#### The data

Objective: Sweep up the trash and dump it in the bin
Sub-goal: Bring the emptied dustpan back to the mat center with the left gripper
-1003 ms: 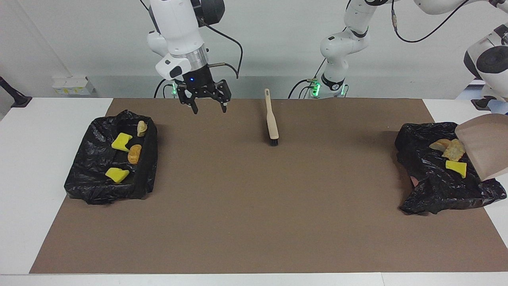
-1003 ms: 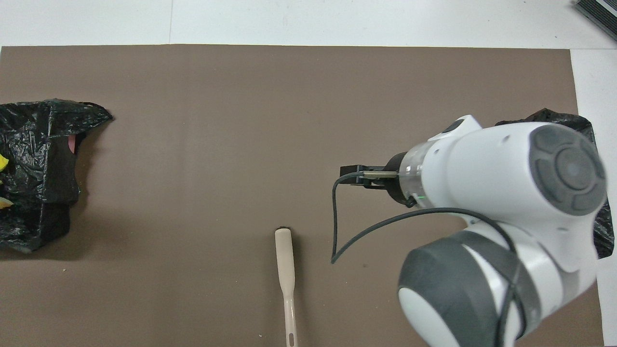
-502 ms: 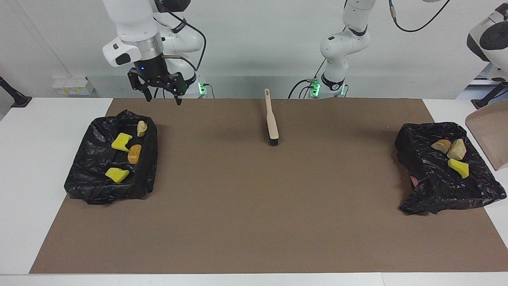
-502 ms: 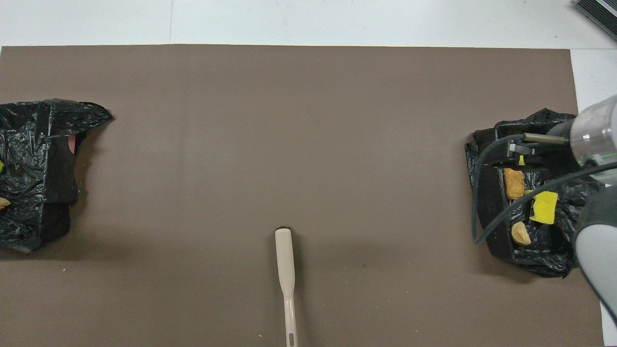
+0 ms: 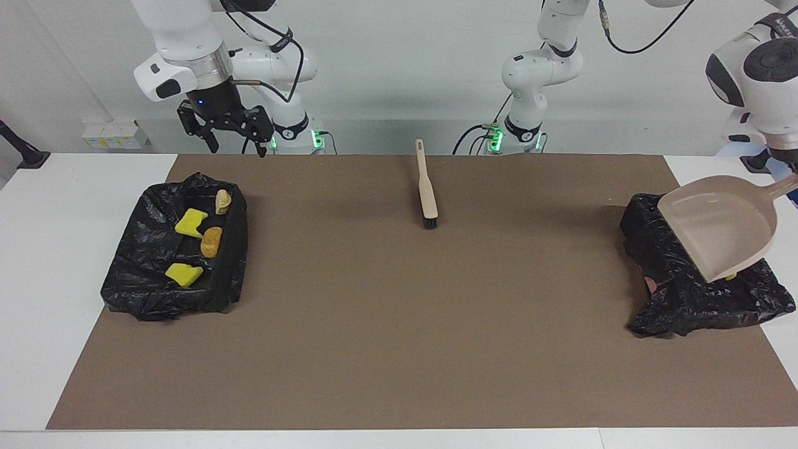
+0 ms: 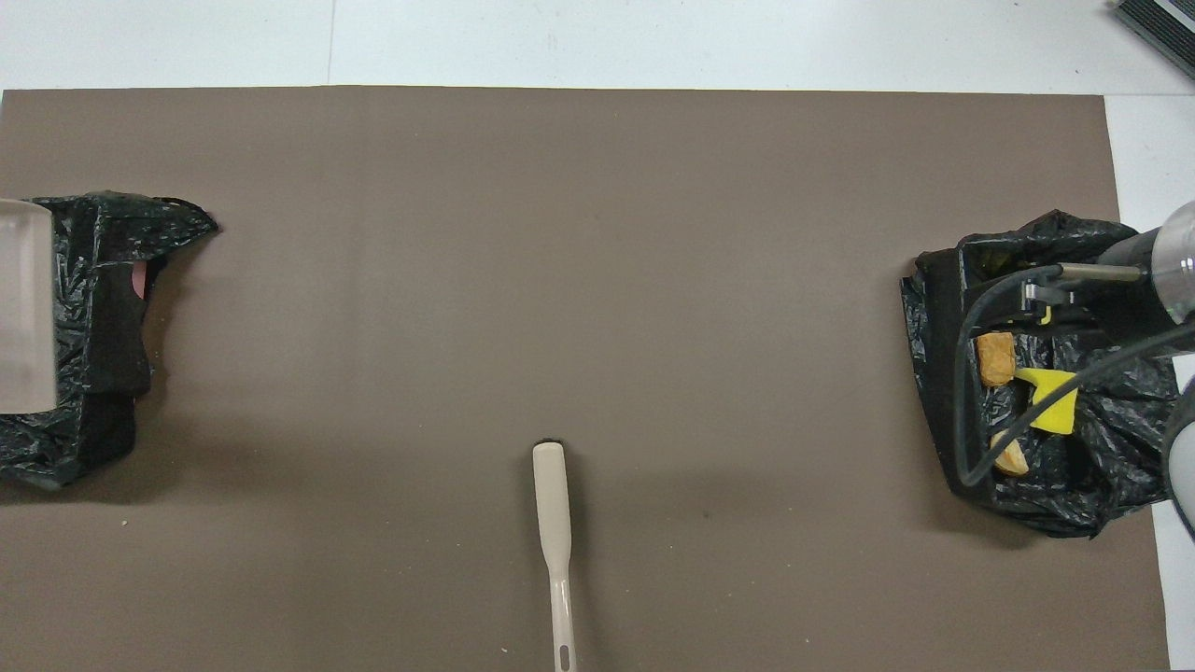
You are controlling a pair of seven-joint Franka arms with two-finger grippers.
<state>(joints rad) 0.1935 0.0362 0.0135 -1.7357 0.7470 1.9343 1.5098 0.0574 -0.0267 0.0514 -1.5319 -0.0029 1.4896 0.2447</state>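
Note:
The trash lies in two black-bag bins. The bin (image 5: 156, 293) at the right arm's end holds yellow wedges (image 5: 190, 222) and tan-orange chunks (image 5: 211, 241); the overhead view shows an orange chunk (image 6: 996, 357) and a yellow wedge (image 6: 1055, 411) there. A beige dustpan (image 5: 717, 224) hangs tilted over the other bin (image 5: 698, 299) and covers its contents except a yellow sliver (image 5: 730, 276). Its handle runs off the frame edge to my left gripper, which is out of sight. My right gripper (image 5: 227, 136) hangs open over the table edge by its base.
A beige hand brush (image 5: 427, 187) lies on the brown mat (image 5: 399, 324) midway between the arms, its handle toward the robots; the overhead view shows the brush (image 6: 553, 523) too. White table borders the mat.
The right arm swung from the middle of the table toward its own end and rose. The dustpan came back into view and now hangs over the bin at the left arm's end.

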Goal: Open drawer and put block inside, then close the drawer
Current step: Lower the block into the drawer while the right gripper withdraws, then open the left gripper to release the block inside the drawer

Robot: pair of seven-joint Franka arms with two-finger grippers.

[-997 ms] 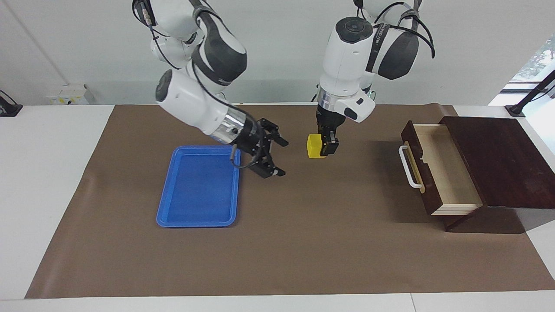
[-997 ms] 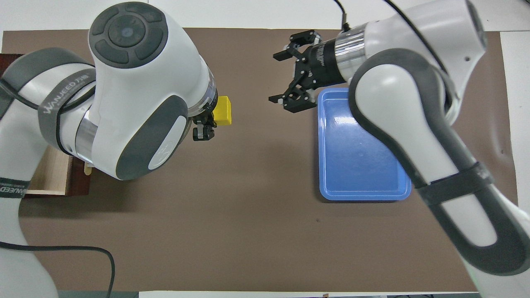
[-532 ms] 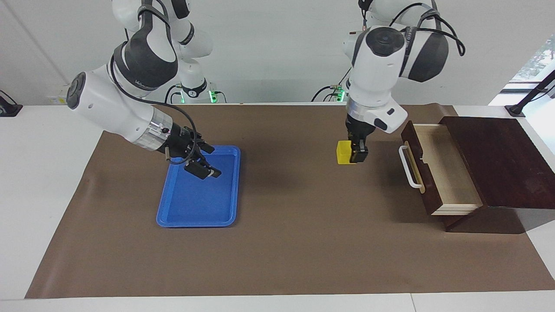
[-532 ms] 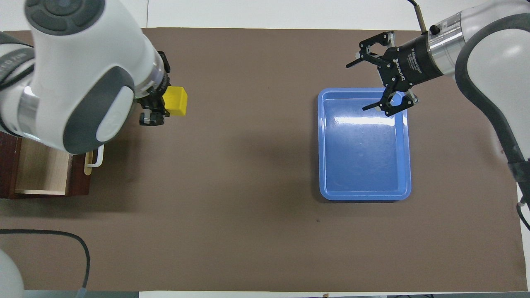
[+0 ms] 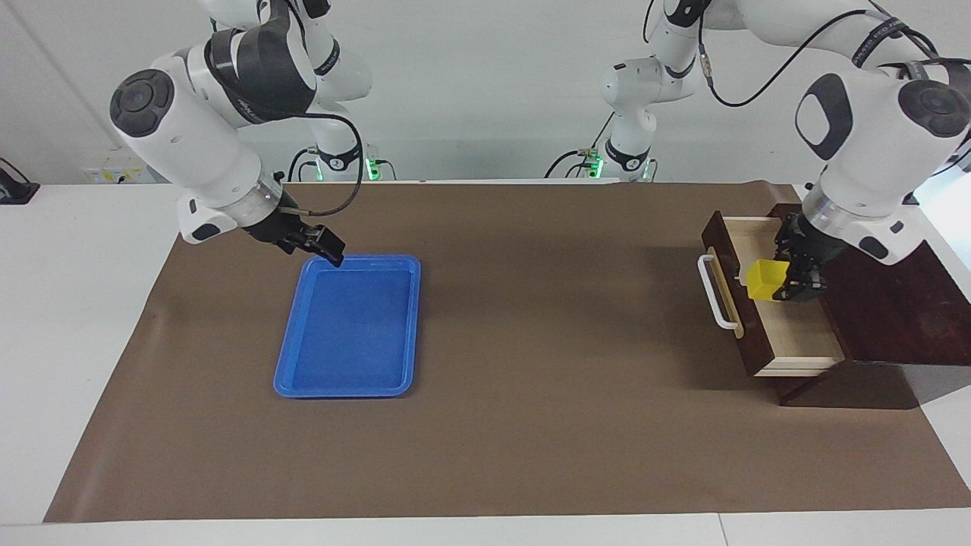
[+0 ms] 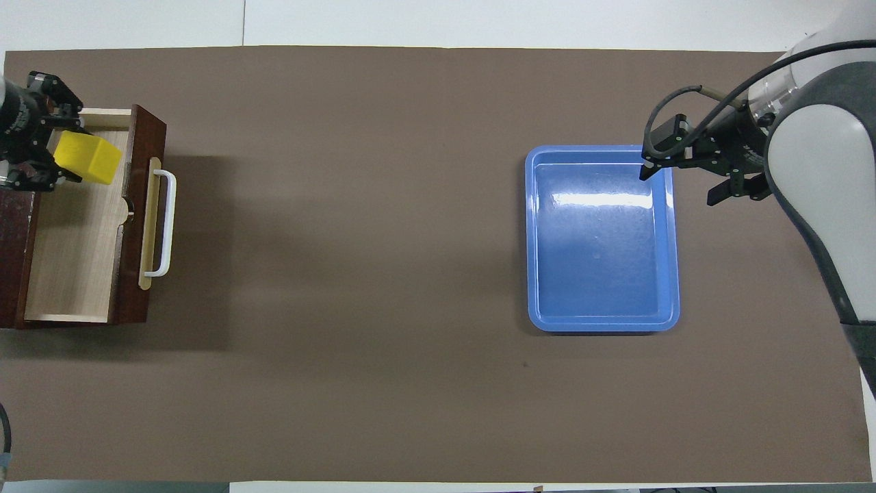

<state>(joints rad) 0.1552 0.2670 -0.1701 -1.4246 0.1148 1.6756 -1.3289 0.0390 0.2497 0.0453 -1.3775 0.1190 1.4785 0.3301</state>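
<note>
The dark brown drawer [image 5: 796, 334] stands pulled open at the left arm's end of the table, its white bar handle [image 5: 713, 292] facing the middle. Its pale interior also shows in the overhead view [image 6: 68, 274]. My left gripper [image 5: 793, 279] is shut on the yellow block [image 5: 761, 280] and holds it over the open drawer's interior. The block [image 6: 87, 159] and the left gripper [image 6: 41, 147] also show in the overhead view. My right gripper [image 5: 322, 246] is open and empty over the edge of the blue tray, and it shows from overhead too [image 6: 677, 185].
The flat blue tray [image 5: 349, 326] lies on the brown mat toward the right arm's end of the table and holds nothing; it also shows in the overhead view [image 6: 602, 239]. The dark cabinet top [image 5: 880, 280] lies beside the drawer's opening.
My left gripper has carried the yellow block from over the mat's middle to over the open drawer. My right gripper has drawn back from over the tray toward its own end.
</note>
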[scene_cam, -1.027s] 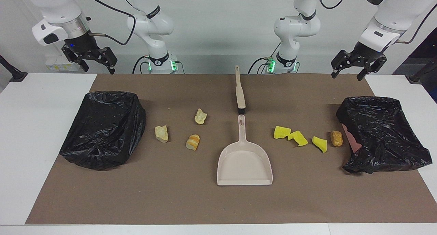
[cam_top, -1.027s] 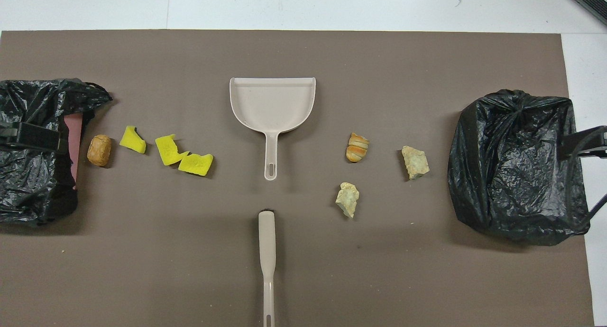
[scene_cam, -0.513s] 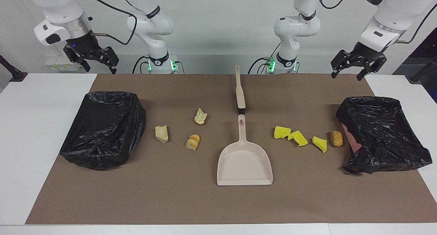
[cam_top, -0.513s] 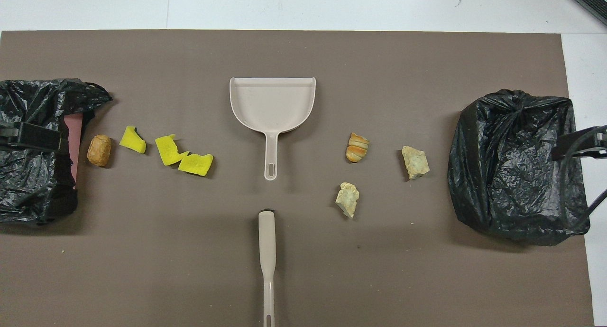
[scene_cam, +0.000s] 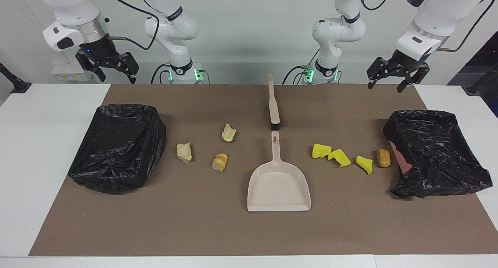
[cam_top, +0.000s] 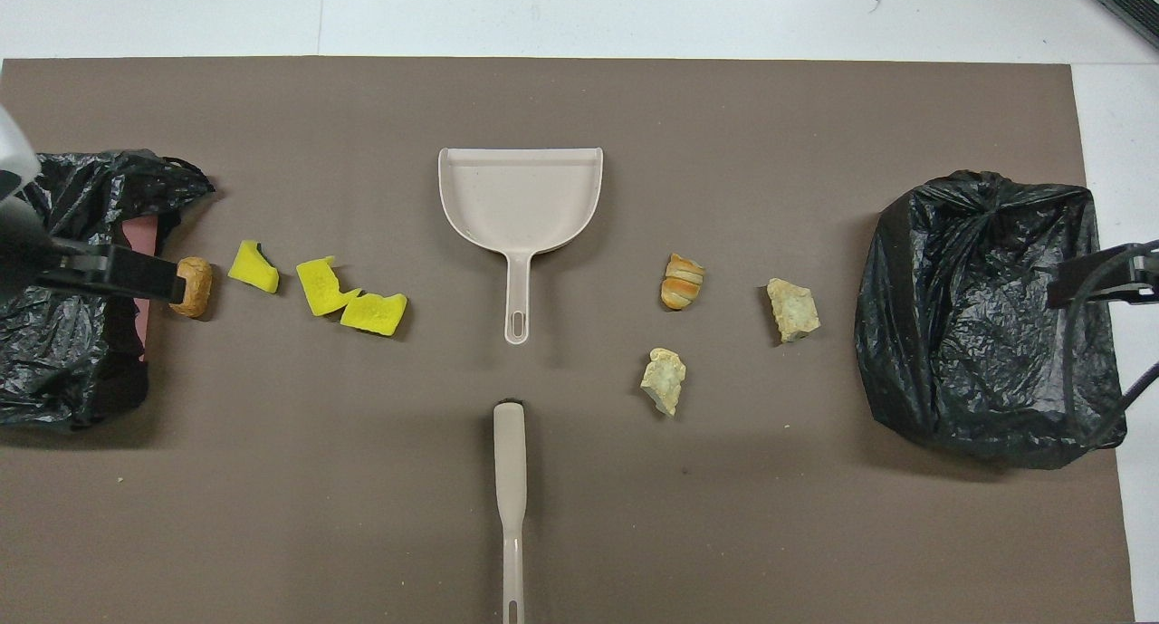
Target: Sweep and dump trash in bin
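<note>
Three yellow chunks (scene_cam: 339, 157) (cam_top: 319, 286) and a golden-brown lump (scene_cam: 383, 158) (cam_top: 197, 289) lie in a row beside the bin (scene_cam: 435, 151) at the left arm's end. Three pale bread-like pieces (scene_cam: 220, 162) (cam_top: 683, 281) lie toward the other bin (scene_cam: 118, 145). The beige dustpan (scene_cam: 278, 182) (cam_top: 519, 194) and the brush (scene_cam: 273, 104) (cam_top: 510, 488) lie mid-mat. My left gripper (scene_cam: 385, 85) (cam_top: 136, 277) hangs open, high over the mat's left-arm end. My right gripper (scene_cam: 116, 77) (cam_top: 1100, 275) hangs open, high over the right-arm end. Both are empty.
Both bins are lined with black bags; the one at the left arm's end (cam_top: 63, 334) shows a pink wall. The brown mat (scene_cam: 194, 221) covers most of the white table (scene_cam: 35, 163). The brush lies in line with the dustpan's handle, nearer the robots.
Both raised grippers have drifted toward the table's middle. In the overhead view the left gripper's finger now overlaps the brown lump's edge. Nothing on the mat has moved.
</note>
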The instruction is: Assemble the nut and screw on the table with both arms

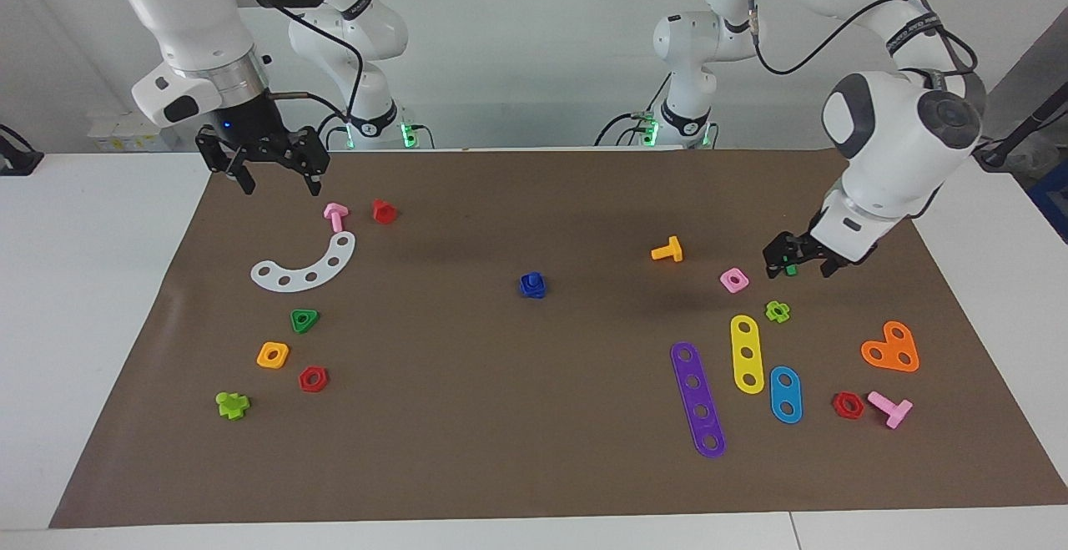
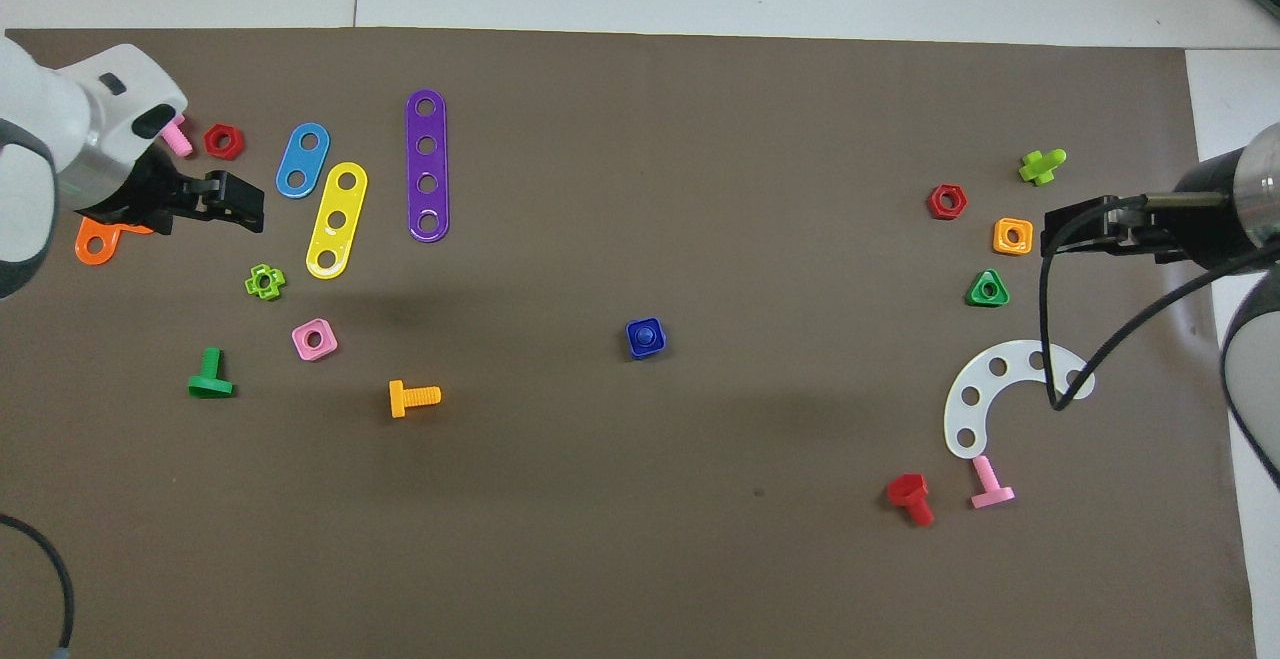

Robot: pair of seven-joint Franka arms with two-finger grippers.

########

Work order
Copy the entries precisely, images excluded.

Written answer
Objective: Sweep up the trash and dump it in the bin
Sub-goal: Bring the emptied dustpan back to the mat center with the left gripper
-1003 ms: 
-1003 ms: 
-502 ms: 
-502 ms: 
+0 ms: 
+0 ms: 
You are controlling a pair of seven-joint Franka arms with two-finger grippers.
<state>(joints rad) 0.1935 0.0362 0.0135 -1.7357 0.7470 1.9343 1.5098 0.0574 -0.0267 0.0514 -1.5319 -0.0029 1.4896 0.2447</state>
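Note:
The trash lies in two black-bag bins. The bin (image 5: 156, 293) at the right arm's end holds yellow wedges (image 5: 190, 222) and tan-orange chunks (image 5: 211, 241); the overhead view shows an orange chunk (image 6: 996, 357) and a yellow wedge (image 6: 1055, 411) there. A beige dustpan (image 5: 717, 224) hangs tilted over the other bin (image 5: 698, 299) and covers its contents except a yellow sliver (image 5: 730, 276). Its handle runs off the frame edge to my left gripper, which is out of sight. My right gripper (image 5: 227, 136) hangs open over the table edge by its base.
A beige hand brush (image 5: 427, 187) lies on the brown mat (image 5: 399, 324) midway between the arms, its handle toward the robots; the overhead view shows the brush (image 6: 553, 523) too. White table borders the mat.
The right arm swung from the middle of the table toward its own end and rose. The dustpan came back into view and now hangs over the bin at the left arm's end.
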
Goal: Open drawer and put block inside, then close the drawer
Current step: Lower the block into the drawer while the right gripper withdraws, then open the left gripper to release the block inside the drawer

Robot: pair of seven-joint Franka arms with two-finger grippers.

[-997 ms] 
[-997 ms] 
[-532 ms] 
[-532 ms] 
[+0 ms] 
[+0 ms] 

<state>(joints rad) 0.1552 0.2670 -0.1701 -1.4246 0.1148 1.6756 -1.3289 0.0390 0.2497 0.0453 -1.3775 0.1190 1.4785 0.3301</state>
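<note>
The dark brown drawer [image 5: 796, 334] stands pulled open at the left arm's end of the table, its white bar handle [image 5: 713, 292] facing the middle. Its pale interior also shows in the overhead view [image 6: 68, 274]. My left gripper [image 5: 793, 279] is shut on the yellow block [image 5: 761, 280] and holds it over the open drawer's interior. The block [image 6: 87, 159] and the left gripper [image 6: 41, 147] also show in the overhead view. My right gripper [image 5: 322, 246] is open and empty over the edge of the blue tray, and it shows from overhead too [image 6: 677, 185].
The flat blue tray [image 5: 349, 326] lies on the brown mat toward the right arm's end of the table and holds nothing; it also shows in the overhead view [image 6: 602, 239]. The dark cabinet top [image 5: 880, 280] lies beside the drawer's opening.
My left gripper has carried the yellow block from over the mat's middle to over the open drawer. My right gripper has drawn back from over the tray toward its own end.
</note>
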[scene_cam, -1.027s] 
[cam_top, -1.027s] 
[scene_cam, -0.513s] 
[cam_top, -0.513s] 
[scene_cam, +0.000s] 
[cam_top, +0.000s] 
Target: Sweep and dump trash in bin
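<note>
Three yellow chunks (scene_cam: 339, 157) (cam_top: 319, 286) and a golden-brown lump (scene_cam: 383, 158) (cam_top: 197, 289) lie in a row beside the bin (scene_cam: 435, 151) at the left arm's end. Three pale bread-like pieces (scene_cam: 220, 162) (cam_top: 683, 281) lie toward the other bin (scene_cam: 118, 145). The beige dustpan (scene_cam: 278, 182) (cam_top: 519, 194) and the brush (scene_cam: 273, 104) (cam_top: 510, 488) lie mid-mat. My left gripper (scene_cam: 385, 85) (cam_top: 136, 277) hangs open, high over the mat's left-arm end. My right gripper (scene_cam: 116, 77) (cam_top: 1100, 275) hangs open, high over the right-arm end. Both are empty.
Both bins are lined with black bags; the one at the left arm's end (cam_top: 63, 334) shows a pink wall. The brown mat (scene_cam: 194, 221) covers most of the white table (scene_cam: 35, 163). The brush lies in line with the dustpan's handle, nearer the robots.
Both raised grippers have drifted toward the table's middle. In the overhead view the left gripper's finger now overlaps the brown lump's edge. Nothing on the mat has moved.
</note>
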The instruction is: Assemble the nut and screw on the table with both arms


Robot: pair of seven-joint Franka arms with two-finger grippers.

Work on this exercise has concluded.